The idea of audience is a sticky one, both in art and business. I would argue that the best of both art and business is created without thought of an audience; the artist who pours passion into verse or image, the inventor who sees a problem or need and cannot fixate on anything else. These efforts aren’t for an audience; they’re born from singular obsession.
And when I started noticing that all the images I was seeing online were versions of the same, I had to question my use. Did I want to create the same? No, I didn’t, and I grew to believe that social media rewards sameness, measuring success by likes and views. And in pursuit of success, users converge until nothing about them is special at all.
So to put more intention into my writing and photography, I quit posting and scrolling altogether.
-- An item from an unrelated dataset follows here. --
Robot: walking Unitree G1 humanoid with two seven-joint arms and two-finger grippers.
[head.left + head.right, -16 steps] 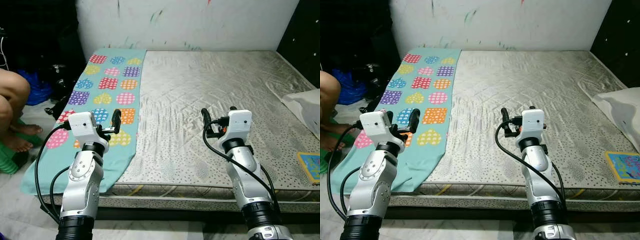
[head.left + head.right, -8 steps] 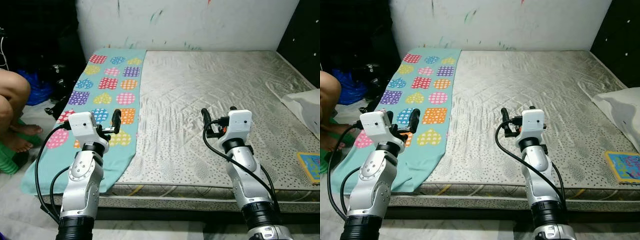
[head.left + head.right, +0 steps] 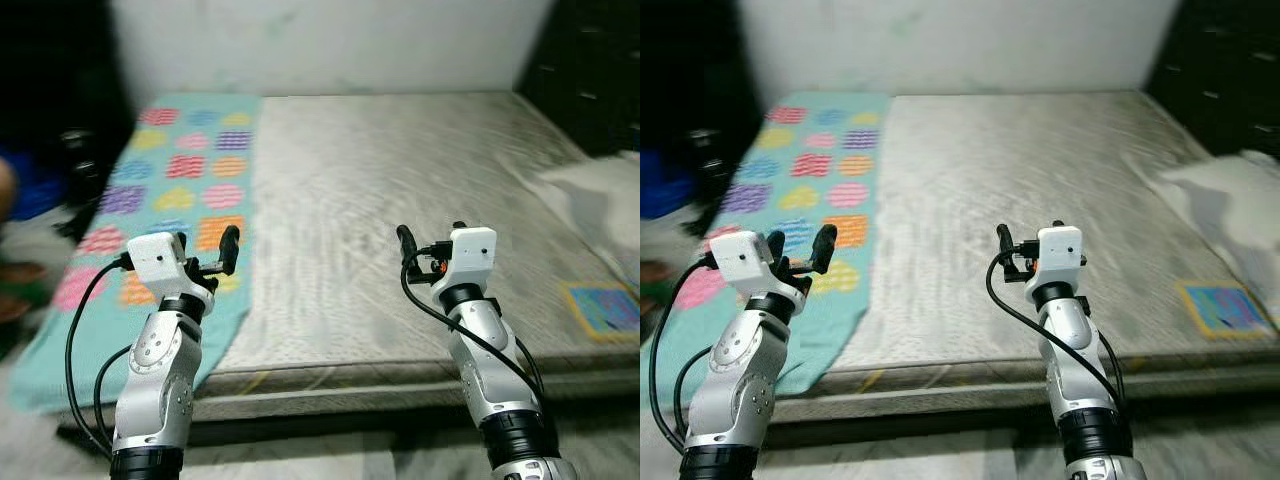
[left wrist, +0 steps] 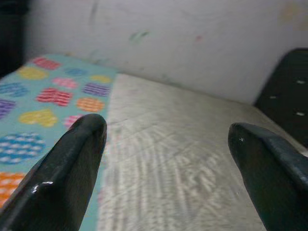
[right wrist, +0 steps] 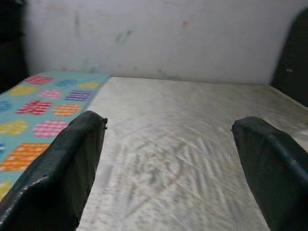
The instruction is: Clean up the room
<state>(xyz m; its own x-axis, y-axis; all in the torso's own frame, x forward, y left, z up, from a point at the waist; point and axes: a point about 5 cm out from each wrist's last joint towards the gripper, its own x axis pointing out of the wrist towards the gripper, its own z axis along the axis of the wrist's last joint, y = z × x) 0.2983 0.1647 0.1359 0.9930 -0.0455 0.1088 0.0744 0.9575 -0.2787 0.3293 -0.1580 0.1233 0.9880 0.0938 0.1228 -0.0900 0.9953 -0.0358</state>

Instead, I became more critical of my photos and began to seek out the stories they told and to curate the stories I want to tell further.
I also started printing photobooks. I call it “artifact” because the words and images are special to me, without care or interest in whether they are special to any other.  There is no audience, but there is a theme, and each focuses on some artifact of who I am. I’m on Volume 5.
I print four copies. I keep two. Who gets the other two? Usually, someone in the book. 
What I've gained is valuable, and unexpectedly, a pretty interesting look at what my creative side sees. We are what we see, and themes carry over when we least expect them. Being critical of one's work isn't easy, and often takes me several passes to whittle images down to ten. And this critique now extends to before the shot. I'm constantly asking myself, "What's the value here? Am I saying or showing something new or different? And most crucially: is this my vision? 
And I'm rarely successful. There's always a gap between mind and eye. As far as who's right, who can say? But, I'm starting to trust the eye first; the mind long shadowed by others.